Passengers on the Silver Queen Gondola can’t help but notice that the Aspen Skiing Co.’s $14 million showcase structure is partially obscured by the funky patrol shack and bunkhouse.



The two buildings are an odd couple – every bit as awkward as Felix and Oscar, Lyle Lovett and ex-wife Julia Roberts, or even Mike Shanahan and soon-to-be ex-quarterback Bubby Brister.

The long, elegant design of the Sundeck features a peaked-roof front entrance that punctuates the wood-and-stone exterior. The patrol shack’s circa-1960s, box-like design is punctuated by Buddhist prayer flags.




For some, the patrol shack is a blemish next to the new Sundeck. For others, it’s a last bastion of a simpler, less-pretentious time in Aspen and on its flagship mountain.

Whatever it is, the patrol shack probably isn’t long for this world.

“We’d certainly like to create a new home for the patrol shack,” said Bill Kane, Skico vice president of planning and development.

But aesthetic reasons are only a secondary concern.

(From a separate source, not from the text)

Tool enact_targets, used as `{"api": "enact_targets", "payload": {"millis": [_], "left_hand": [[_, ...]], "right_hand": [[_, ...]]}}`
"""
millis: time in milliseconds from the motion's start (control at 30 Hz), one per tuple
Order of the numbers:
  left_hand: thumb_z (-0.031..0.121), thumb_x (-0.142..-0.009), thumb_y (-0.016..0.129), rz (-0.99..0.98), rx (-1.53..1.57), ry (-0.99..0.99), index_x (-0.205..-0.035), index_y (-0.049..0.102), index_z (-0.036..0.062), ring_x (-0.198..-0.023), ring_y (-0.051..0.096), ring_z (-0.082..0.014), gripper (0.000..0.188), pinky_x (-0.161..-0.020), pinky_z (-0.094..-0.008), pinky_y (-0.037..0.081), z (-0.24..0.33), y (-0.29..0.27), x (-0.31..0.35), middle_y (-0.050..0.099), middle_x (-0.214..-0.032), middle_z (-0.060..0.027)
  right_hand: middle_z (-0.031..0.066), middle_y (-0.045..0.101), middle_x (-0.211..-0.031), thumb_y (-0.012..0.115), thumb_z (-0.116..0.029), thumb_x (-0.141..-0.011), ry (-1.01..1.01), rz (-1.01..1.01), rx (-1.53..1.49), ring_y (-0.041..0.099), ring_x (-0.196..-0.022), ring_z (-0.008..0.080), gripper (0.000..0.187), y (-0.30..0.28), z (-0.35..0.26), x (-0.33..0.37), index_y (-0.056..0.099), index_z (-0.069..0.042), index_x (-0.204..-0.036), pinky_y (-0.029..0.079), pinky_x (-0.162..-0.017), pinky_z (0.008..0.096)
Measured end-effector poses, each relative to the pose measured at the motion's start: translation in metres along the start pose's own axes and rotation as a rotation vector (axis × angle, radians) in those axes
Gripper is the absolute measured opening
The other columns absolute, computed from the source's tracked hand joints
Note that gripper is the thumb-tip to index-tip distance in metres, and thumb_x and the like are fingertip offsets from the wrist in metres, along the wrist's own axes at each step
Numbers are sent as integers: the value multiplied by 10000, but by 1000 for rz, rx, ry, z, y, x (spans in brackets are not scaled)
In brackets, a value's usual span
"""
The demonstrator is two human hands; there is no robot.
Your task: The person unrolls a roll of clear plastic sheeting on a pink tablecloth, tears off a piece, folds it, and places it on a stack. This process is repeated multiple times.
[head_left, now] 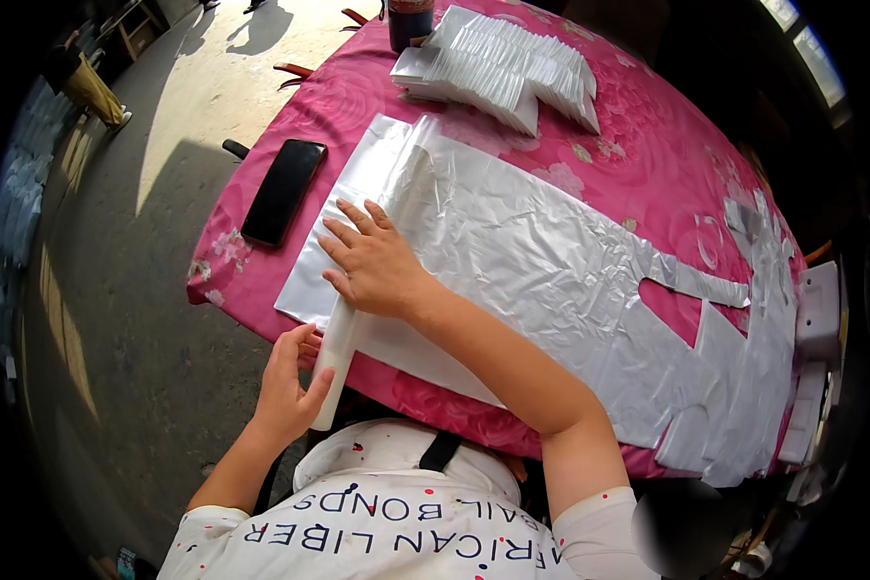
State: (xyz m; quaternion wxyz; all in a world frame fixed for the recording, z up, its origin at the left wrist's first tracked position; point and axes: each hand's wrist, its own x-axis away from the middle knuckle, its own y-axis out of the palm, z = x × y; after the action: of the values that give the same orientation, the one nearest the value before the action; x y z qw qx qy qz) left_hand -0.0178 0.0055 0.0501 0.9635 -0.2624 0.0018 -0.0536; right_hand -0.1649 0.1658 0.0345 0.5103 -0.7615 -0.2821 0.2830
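Note:
Silvery-white plastic bags (522, 261) lie flat and overlapping across the table, with cut-out handle ends toward the right. Along their left part runs a pale tube (337, 362), slanting from the near table edge to the far side, with plastic around or over its upper length. My left hand (290, 377) grips the tube's near end, thumb on the near side and fingers curled behind. Spread fingers of my right hand (372, 266) press flat on the plastic over the tube. A smooth plastic sheet (314, 275) extends left of the tube.
A black phone (284, 192) lies left of the bags on the pink floral tablecloth (304, 116). Folded white bags (507, 68) are stacked at the far side, beside a jar of dark liquid (411, 21). Another person's legs (97, 97) show at far left.

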Motion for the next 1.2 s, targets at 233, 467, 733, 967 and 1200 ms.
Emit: {"api": "enact_targets", "payload": {"millis": [233, 467, 733, 967, 1200], "left_hand": [[103, -670, 753, -159, 176, -281, -1217, 426, 5, -907, 569, -203, 644, -785, -333, 468, -4, -5, -4, 545, -1051, -110], [255, -731, 715, -779, 1414, -497, -1229, 432, -10, -802, 611, -157, 632, -717, -305, 525, 20, 6, -16, 591, -1015, -112], [240, -672, 755, -731, 760, -516, -953, 539, 30, -645, 549, -111, 411, -615, -265, 459, 57, 43, -34, 555, -746, -30], [244, -640, 766, -868, 1016, -564, -974, 508, 11, -568, 522, -140, 482, -525, -275, 430, 64, 66, -30, 503, -671, -32], [302, -664, 750, -1009, 1149, -563, -1023, 493, 17, -597, 512, -120, 526, -563, -263, 433, 55, 79, -28, 523, -714, -34]], "right_hand": [[306, 267, -1354, 541, -95, -759, 611, 785, -436, 271, -1292, 388, 815, 49, -28, -31, 52, 6, -1403, 215, -1076, 438], [115, 541, -965, 647, -176, -786, 307, 607, -2194, 582, -873, 183, 600, -37, -10, 25, 300, -5, -1244, 514, -759, 324], [77, 529, -871, 677, -215, -771, 425, 712, -1911, 566, -766, 148, 641, -68, -7, 75, 296, 13, -1234, 508, -710, 313], [63, 527, -849, 673, -200, -785, 427, 735, -1977, 560, -760, 148, 625, -56, -27, 110, 296, 3, -1241, 503, -697, 322], [69, 526, -864, 667, -163, -795, 561, 800, -1868, 560, -761, 144, 572, -50, -34, 125, 324, 5, -1221, 503, -701, 319]]}}
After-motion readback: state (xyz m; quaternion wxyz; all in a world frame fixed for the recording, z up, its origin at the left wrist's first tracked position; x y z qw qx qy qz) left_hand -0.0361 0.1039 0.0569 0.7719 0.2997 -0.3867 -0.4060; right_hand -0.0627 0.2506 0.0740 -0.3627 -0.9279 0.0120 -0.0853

Kane and other Skico officials believe the patrol shack is ill-suited to its current site primarily because it interferes with skier flow.

The shack was built before the Ajax Express high-speed lift was added in the mid-1980s. That lift spits skiers out between the Sundeck and the shack. The majority of traffic goes to the skier’s left while leaving the lift, requiring them to go around the patrol shack.

“It’s a location [problem] that’s getting more painfully obvious,” said Kane, likening it to placing a building in a busy street.

Kane is scouting for a more appropriate location. The new patrol building will be at the mountaintop, just not in the middle of traffic and views.

Ironically, the slow start to this ski season might earn the shack a reprieve for at least another year. If business ends up down or flat, the Skico will have to scale back its capital improvement plan for summer 2000.

Kane said he had hoped to replace the patrol shack next summer, but it’s a project that probably wouldn’t compete well for limited capital-improvement dollars.

“It’s probably not a front-burner item,” he said.